13 março 2010

GUERRA AO TERROR

Da série “Gênero por Ofício” e/ou “Ossos do Gênero”

Quem dera tivéssemos todos a preciosa visão de Kathryn Bigelow para deduzir os sutis meandros que fazem de um front de guerra um nicho, um habitat que como qualquer outro – e por pior que seja – tem suas cores e sua pulsação.
                Guerra é só que o que há. Para muitos é o amor a punção mais motriz disso que se denomina evolução. Segundo alguns é fome. Fome de viver, fome de bola, fome de sexo. Ou a busca por conhecimento, as revoluções técnicas – científicas, políticas – e assim o domínio do saber. Mas dentre tantos fatos sociais o que move de fato, o amor, a fome, o espaço, o intelecto e a humanidade, assim considerada, é a disputa pelos mesmos. É a guerra.
                Foi ela, essa mulher da história de hoje, que nos concede tal aporia. Por intermédio de sua narração vimos que, obstante a problemática estadunidense, essa vida que se desenha nos flandres, nos desertos, nos horizontes das cidades, nas colinas, e todos os demais palcos dos embates, é a realidade íntima de todos nós. Para ela, os louros e méritos de sua guerra: seu sexo a impedia de atingir o ápice. Sua luta e seu esforço derrubaram mais um muro que lentamente se estilhaça.
                A nós, sem arrolar as tantas guerras que o nós tenha enfrentado, no front temos hoje uma velha triste novidade: o que é essa guerra descabida que adentra nossos lares e nos tira tudo? Que realidade é essa brasileira, mundial, desses casos tantos, dessas mortes todas? A dúvida crucial é hoje mais que desgaste, desuso. Esse crime causa mais fadiga que revolta. Ainda sonhamos em solução? Qual é o resultado dessa matemática?
                Mas não importa o número de vidas que se vão, como a de Glauco, sempre é guerra. E não é preciso mais que uma para perceber que há algo de tão errado nisso tudo. Tanto que muitos vêem com normalidade. Será que Durkheim estava certo? Esse crime é necessário? E Dostóievski também, esperamos: todo crime tem castigo.
                O grande problema, o clímax da história, é quando guerra vira rotina. E ela é a maior castigada. Entre mortos e feridos, estamos todos nós nessas categorias, só. Existem vitórias, existe amor, existe fome e existe intelecto. Barreiras transpostas e um ideário que caminha a amplitude, mais que ontem menos que amanhã. Evolução? Enquanto houver tais elementos, ainda haverá guerra.

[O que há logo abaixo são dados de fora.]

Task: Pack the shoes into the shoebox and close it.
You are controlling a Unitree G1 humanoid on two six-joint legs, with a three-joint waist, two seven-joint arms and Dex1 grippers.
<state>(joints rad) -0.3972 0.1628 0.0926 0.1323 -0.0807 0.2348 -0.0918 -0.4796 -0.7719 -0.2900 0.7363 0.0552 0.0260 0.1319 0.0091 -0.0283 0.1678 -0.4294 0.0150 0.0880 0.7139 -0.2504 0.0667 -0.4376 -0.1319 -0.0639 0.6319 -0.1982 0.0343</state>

“Erra, quem sonha com a paz, mas sem a guerra. O Sol existe, pois existe a Terra. Assim, também, nessa vida real, não há o bem sem o mal. Nem há amor sem que uma hora o ódio venha. Bendito ódio, o ódio que mantenha a intensidade do amor...” (Pedro Luís/Carlos Rennó)

2 comentários:

Nicole Prestes disse...

Me surgiu uma dúvida, na lógica de Durkheim, a guerra seria patológica que perturba a ordem social ou normal que ajuda a mantê-la?
Gostei da analogia. Vou ler os outros textos.
Beijos.

Douglas disse...

Em termos durkheiminianos (por assim dizer) o crime é patológico da sociedade e, justamente por isso, normal. É um fato social, necessário a reprodução da mesma, por intermédio da ordem proveniente da exemplicação dos extremos que a compõem. Trazendo do micro pro macro, isto é, a guerra enquanto conceito, a presença desta na história além de força motriz (desde o período clássico guerra entendida como crise que em grego é mudança) pré-existe enquanto antítese dialética (como na citação final).